(Data entries)
*-*-*

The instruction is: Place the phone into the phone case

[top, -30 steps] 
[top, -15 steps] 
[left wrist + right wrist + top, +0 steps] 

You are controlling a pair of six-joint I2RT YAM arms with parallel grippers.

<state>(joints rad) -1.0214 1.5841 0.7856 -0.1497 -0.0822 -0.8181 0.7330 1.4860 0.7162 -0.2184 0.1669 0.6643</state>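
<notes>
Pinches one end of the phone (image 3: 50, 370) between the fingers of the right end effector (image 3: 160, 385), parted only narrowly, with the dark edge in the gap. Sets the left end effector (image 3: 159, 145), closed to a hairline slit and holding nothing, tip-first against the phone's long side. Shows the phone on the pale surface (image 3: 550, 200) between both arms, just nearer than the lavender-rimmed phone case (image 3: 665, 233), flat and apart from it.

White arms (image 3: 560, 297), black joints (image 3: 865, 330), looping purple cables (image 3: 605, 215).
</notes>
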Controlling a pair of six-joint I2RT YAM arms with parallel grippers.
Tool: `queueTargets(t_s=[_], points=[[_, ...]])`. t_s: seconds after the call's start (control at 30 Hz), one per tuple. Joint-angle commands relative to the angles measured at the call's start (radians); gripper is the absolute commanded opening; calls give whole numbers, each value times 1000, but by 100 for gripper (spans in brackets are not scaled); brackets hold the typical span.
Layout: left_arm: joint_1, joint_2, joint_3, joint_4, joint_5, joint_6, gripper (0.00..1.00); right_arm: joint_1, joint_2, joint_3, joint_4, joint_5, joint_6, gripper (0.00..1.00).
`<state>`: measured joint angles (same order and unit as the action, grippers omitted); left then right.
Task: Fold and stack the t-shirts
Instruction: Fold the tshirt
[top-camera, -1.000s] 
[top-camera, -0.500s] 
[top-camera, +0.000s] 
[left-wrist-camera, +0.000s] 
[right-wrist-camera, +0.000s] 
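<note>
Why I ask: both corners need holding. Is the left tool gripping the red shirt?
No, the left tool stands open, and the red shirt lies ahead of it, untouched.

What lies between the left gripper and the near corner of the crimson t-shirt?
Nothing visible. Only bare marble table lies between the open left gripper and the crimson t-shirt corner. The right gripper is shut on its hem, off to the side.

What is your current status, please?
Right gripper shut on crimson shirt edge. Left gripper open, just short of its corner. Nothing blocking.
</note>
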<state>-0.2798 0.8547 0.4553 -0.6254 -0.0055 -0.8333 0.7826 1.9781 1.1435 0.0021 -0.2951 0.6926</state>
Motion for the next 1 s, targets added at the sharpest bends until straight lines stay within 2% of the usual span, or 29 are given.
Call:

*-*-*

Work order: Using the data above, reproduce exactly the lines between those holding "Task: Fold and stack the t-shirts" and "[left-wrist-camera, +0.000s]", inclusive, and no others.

Solution for this task:
Task: Fold and stack the t-shirts
Instruction: Fold the tshirt
[top-camera, -1.000s] 
[top-camera, -0.500s] 
[top-camera, +0.000s] 
[left-wrist-camera, +0.000s] 

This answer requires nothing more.